Mr. Britten, 19, caught the spotlight in June when he addressed a 200-strong crowd during the Black Lives Matter protests that were occurring in Chagrin following the death of George Floyd.
“They claim to be Christian, but refuse to love thy neighbor,” he said during his speech. “This town is sick in its illusion of white comfort.’ He ended his address by going off-mic with a reading of many of the names of black Americans who had been killed by law enforcement officers.
But that wasn’t Mr. Britten’s first foray into community activism, having volunteered and worked at the Chagrin Falls Park Community Center in Bainbridge as well as the WomenSafe shelter in Chardon.
“At one point I was tutoring during the school year,” he explained about his work at the community center. “For two years, I did food distribution to the kids, so whenever lunch was being delivered I made sure I signed off on it and the temperature was at a proper safety standard, to keep track of the meals. This year was really unique because it was something I hadn’t done before, but I taught a class called social skills to each of the groups.”
He said his work in tutoring and then working as a summer camp counselor at the community center has brought him full circle since he as a youth took advantage of those services.
Mr. Britten also volunteered at Hamlet Village, a Chagrin Falls senior living community.
“That one was really fun for me because my grandfather is somebody I have a lot of respect for and I have respect for older people because I like listening to their stories,” he recalled. “I really got to like the people down there because they are nice and we’d get to talk about whatever.”
These experiences have helped Mr. Britten gave him the inspiration to run for class president at Kenston High School last year.

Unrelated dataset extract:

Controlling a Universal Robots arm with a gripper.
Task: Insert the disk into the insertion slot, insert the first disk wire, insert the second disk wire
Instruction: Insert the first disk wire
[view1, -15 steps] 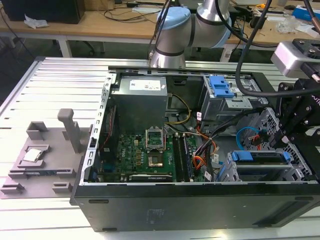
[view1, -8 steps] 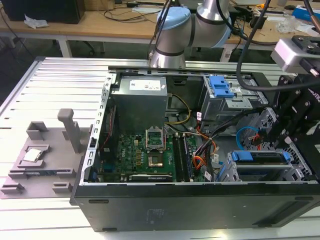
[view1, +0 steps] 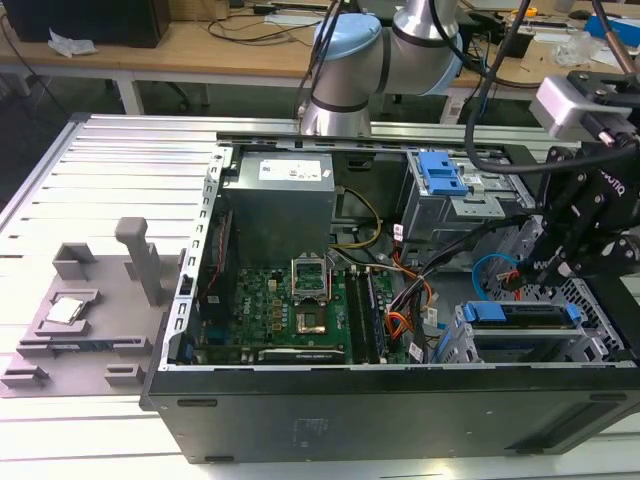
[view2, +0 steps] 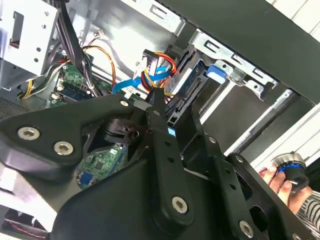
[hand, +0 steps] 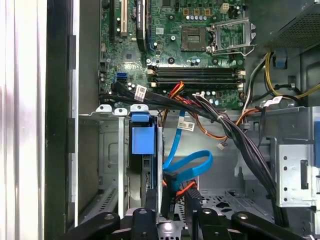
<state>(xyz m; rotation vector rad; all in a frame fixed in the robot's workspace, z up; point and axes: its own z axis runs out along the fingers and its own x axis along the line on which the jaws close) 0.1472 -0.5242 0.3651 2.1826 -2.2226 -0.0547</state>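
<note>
In the exterior view, an open computer case (view1: 400, 405) lay on the slatted metal counter (view1: 120, 170), its motherboard (view1: 290, 310) facing up. The disk (view1: 520, 318) sat flat in the insertion slot (view1: 455, 345) at the corner of the case on the exterior view's right, with a blue carrier end showing at each side. The gripper (view1: 548, 268) hung just above the wiring beside that cage.

In the second wrist view, the gripper (view2: 172, 105) reached down with its black fingers (view2: 165, 145) set apart. A bundle of red and yellow wires (view2: 160, 62) and a blue cable (view2: 132, 84) lay just past their tips. The disk (view2: 215, 72) rested in the insertion slot (view2: 240, 75) beyond. A person's hand (view2: 274, 174) showed outside the case wall.

In the first wrist view, the disk (hand: 142, 140) stood edge-on inside the insertion slot (hand: 107, 150). The gripper (hand: 171, 196) was released, one finger on either side of a black connector (hand: 170, 179) at the disk's end, and I could not see it pinching the plug. The blue cable (hand: 192, 162) looped away from there.
</note>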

“Before that I wasn’t involved in studying politics,” he said. “I didn’t care, to be honest with you. In this world, I’ve learned as I’ve grown older, if people have a problem with something, if you’re not doing everything in your power to change what you disagree with, there’s not much point in talking about it.”
Key to his success as president, Andrew said, was his commitment to fulfil a lot of the promises he had made to classmates including the introduction of pep rallies, something not done before. Kenston had two pep rallies, one in the first half of the year for a football game and another in the second half for a basketball game.
“Another promise I got to keep is talking to people and reaching out to them for what they want,” he said. “Throughout the four years of high school, I don’t think anyone had been reached out to by a class officer. I took people’s opinions into consideration and used them to make decisions. I felt good giving them a voice and feeling heard and made them aware of everything going on.”
Mr. Britten has plans to become a broadcast journalist for the Air Force at their base in Lackland, Texas, more than 1,100 miles away from home.
“I feel like, as time moved on and I became a leader and was in a position where I would be talking to people, whether on stage or a broadcast, I would become accustomed to it,” he said. “I gave one of the speeches at graduation back in 2019. If we’d done it sophomore year, I probably wouldn’t have done it.”